One possible suggestion to save a bit more time and to ensure uniformity: use a CSS rule to create the no-indent instances — something like
h1 + p {text-indent: 0}
. I realize that some of the more archaic readers (ie, old Nooks and Kindles) won’t display the paragraphs properly, but, to be honest, they won’t necessarily display the class-imposed style either!You could certainly do it within 5 minutes using light-markup—and get a PDF for print which quality would absolutely be the same for such content since a lot of people don’t actually know how to use advanced InDesign tools and could do quite better if they sticked to Word or Pages or Libre Office*.

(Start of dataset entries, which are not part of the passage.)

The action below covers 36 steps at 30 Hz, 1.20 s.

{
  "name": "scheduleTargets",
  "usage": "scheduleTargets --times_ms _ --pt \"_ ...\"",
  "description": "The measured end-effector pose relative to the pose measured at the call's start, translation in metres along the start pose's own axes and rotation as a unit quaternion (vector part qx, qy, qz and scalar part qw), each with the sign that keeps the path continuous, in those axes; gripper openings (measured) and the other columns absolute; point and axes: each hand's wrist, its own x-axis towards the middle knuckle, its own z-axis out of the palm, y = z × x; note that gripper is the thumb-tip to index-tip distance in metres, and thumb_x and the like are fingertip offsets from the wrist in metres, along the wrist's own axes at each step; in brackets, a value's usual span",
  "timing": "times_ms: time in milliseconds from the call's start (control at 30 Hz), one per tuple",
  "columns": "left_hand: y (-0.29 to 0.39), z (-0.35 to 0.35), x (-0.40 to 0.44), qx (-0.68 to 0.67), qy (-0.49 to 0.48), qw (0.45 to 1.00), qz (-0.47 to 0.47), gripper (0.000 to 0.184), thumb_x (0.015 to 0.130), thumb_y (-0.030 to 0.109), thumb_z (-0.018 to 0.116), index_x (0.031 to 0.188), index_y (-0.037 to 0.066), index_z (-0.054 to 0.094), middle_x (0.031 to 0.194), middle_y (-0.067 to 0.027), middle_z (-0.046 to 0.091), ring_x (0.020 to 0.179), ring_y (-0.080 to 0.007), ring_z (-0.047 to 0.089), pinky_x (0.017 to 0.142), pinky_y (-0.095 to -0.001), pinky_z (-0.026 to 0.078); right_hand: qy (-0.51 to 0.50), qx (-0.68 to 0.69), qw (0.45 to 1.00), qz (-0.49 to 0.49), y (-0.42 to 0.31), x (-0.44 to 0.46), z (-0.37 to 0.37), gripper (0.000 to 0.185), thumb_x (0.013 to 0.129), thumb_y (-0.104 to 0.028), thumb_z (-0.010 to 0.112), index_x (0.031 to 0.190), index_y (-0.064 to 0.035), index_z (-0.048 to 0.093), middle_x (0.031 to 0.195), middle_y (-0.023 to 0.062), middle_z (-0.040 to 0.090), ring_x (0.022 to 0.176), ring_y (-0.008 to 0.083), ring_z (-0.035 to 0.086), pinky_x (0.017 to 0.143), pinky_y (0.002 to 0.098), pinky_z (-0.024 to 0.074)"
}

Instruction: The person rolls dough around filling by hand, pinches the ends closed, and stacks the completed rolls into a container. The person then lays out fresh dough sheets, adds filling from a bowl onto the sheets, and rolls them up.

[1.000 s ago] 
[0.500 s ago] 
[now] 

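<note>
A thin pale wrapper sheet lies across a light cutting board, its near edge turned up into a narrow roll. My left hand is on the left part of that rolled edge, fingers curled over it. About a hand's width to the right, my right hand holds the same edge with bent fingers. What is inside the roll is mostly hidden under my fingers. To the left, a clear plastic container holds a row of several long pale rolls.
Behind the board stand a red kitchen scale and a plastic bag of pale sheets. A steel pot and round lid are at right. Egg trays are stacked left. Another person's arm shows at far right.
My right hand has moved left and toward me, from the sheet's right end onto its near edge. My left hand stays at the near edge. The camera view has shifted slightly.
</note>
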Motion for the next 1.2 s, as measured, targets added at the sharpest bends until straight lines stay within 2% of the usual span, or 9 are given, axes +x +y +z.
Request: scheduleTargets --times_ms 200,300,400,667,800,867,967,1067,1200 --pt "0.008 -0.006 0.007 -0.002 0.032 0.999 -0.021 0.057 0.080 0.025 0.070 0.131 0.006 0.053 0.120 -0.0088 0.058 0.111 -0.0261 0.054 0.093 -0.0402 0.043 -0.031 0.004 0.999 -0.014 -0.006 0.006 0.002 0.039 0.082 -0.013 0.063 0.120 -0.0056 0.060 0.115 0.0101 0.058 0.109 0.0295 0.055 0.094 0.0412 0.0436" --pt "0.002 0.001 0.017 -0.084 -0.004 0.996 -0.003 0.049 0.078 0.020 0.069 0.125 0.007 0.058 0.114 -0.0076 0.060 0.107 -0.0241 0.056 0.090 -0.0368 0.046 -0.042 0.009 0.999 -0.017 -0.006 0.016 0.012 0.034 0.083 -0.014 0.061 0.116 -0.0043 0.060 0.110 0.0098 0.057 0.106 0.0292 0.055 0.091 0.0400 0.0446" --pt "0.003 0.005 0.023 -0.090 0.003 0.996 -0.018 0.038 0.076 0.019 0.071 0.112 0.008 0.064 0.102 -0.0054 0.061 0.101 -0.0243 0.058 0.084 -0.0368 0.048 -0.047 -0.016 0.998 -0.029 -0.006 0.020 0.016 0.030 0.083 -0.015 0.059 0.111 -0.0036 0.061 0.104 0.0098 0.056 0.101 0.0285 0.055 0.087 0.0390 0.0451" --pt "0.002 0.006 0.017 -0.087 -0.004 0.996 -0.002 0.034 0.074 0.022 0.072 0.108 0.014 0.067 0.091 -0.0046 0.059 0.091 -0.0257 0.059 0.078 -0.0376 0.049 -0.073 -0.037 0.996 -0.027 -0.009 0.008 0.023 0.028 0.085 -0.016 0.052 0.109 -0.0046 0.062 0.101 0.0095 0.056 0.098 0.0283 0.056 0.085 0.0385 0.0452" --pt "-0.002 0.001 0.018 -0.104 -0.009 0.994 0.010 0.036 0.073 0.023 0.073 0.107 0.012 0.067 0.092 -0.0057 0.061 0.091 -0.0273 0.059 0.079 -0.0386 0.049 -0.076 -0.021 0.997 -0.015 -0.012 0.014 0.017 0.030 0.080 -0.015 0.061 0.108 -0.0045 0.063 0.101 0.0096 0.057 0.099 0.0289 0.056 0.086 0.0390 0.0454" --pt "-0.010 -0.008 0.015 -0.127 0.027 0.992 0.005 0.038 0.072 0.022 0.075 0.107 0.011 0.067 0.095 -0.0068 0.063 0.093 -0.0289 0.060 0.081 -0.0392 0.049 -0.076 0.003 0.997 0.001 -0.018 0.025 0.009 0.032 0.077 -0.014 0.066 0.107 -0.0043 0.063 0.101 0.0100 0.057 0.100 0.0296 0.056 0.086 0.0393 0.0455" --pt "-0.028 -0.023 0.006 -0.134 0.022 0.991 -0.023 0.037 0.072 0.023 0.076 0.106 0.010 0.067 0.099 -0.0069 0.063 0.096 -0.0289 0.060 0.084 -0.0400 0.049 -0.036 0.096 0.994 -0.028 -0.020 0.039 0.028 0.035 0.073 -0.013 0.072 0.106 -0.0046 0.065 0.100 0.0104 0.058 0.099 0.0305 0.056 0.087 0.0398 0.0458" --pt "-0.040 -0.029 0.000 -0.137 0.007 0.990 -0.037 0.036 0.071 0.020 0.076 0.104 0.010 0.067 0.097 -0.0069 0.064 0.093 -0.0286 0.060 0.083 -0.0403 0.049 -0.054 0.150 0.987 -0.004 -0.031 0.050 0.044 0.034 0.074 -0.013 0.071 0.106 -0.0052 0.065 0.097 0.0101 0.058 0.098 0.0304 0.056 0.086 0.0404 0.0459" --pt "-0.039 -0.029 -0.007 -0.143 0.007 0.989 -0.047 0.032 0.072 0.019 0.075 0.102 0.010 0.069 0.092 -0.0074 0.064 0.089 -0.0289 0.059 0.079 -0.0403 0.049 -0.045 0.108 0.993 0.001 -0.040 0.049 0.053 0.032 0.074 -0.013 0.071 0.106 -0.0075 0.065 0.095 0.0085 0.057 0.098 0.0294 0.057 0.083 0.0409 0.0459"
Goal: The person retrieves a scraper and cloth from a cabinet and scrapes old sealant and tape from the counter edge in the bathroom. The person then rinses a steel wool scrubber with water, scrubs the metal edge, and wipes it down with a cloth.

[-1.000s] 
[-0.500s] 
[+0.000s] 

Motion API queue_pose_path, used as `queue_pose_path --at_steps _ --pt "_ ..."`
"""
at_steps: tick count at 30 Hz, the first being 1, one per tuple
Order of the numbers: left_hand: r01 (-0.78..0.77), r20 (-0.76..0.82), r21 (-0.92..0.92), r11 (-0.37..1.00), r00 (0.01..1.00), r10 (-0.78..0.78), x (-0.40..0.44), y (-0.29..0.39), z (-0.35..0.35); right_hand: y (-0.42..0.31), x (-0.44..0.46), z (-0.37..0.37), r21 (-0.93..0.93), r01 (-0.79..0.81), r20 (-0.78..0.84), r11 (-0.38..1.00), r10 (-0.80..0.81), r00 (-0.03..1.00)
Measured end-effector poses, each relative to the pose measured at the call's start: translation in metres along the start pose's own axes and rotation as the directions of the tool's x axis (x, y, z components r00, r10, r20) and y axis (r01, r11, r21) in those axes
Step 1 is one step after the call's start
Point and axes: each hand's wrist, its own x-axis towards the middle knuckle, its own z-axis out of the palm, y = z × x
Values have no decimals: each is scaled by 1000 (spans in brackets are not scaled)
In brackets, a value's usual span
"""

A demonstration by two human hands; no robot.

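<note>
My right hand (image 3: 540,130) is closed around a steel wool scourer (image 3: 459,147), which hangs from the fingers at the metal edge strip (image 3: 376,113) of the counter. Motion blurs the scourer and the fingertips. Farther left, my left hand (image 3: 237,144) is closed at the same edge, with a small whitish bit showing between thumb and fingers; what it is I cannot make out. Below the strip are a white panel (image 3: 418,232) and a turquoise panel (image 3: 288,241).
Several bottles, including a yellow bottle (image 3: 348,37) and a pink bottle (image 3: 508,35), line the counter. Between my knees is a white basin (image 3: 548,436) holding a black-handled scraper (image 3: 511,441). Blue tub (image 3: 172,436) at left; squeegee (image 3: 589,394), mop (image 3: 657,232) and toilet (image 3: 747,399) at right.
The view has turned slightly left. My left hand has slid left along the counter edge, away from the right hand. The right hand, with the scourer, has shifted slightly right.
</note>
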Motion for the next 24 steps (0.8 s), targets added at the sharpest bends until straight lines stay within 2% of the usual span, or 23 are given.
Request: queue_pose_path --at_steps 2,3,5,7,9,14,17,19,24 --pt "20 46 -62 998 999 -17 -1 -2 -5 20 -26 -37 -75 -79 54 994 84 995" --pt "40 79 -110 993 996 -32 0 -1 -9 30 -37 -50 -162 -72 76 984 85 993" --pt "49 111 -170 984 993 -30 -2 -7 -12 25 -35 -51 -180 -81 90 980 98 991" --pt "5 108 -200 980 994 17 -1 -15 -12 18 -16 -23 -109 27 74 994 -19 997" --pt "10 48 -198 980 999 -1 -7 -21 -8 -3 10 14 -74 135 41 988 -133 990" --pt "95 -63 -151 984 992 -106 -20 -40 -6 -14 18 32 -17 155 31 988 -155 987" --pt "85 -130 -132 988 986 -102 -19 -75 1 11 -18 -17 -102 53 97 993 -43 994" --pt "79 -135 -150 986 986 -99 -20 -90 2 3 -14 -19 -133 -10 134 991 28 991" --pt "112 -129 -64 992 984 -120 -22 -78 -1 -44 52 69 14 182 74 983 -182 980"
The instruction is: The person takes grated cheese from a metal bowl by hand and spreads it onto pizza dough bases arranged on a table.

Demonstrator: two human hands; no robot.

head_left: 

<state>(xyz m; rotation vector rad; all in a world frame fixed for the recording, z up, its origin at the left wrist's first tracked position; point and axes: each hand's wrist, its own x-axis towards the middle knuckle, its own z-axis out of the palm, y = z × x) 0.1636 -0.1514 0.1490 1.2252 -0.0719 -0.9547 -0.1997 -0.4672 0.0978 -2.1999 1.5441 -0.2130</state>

* And I’m not kidding at all. We’ve run a little experience there for the last two years and 9 out of 10 typesetters/graphic designers (pool of 150+ people) who agreed to take the test do actually make a better job using Word/Pages/Libre Office to the max instead of using InDesign as they are using it—that is, pretty poorly.
I think it is high time we admit InDesign is not the only path to print… and that goes well beyond Word/Pages/Libre Office: there are already tools managing light-markup which are doing the same or quite a better job than most people using big ID.
Actually, as far as I can remember, bowerbird demoed that very well a few months back, in order to show people at O’reilly that it was possible to achieve complex layout and even easy/trivial.
Problem is, we are not listening to the people who know better. Sometimes, we are even putting frauds on a pedestal. I’m not targeting anybody at all there but I guess we all know which ones are fraud and, oh boy, do they hurt e-production.
sorry for the delay in responding, anne-marie,
i didn’t return to see if there was any follow-up.
yes, the scripts are to make the .opf and .ncx.
i’ve written such scripts 3 or 4 times, so i can
dig them out if you really need me to do that,
but — having written them 3 or 4 times — i can
tell you that it is not a big deal to write them,
especially if you already know how to .opf/.ncx.
-bowerbird
p.s. and, in looking at this post again, i would
suggest that anybody with a project like this
would benefit from looking at the binary .rtf,
to write a script to convert it to light-markup.
.rtf has markup for italics/bold just like .html.
(also see pandoc, which might do it for you.)
p.p.s. it’s best to respond to me on #eprdctn.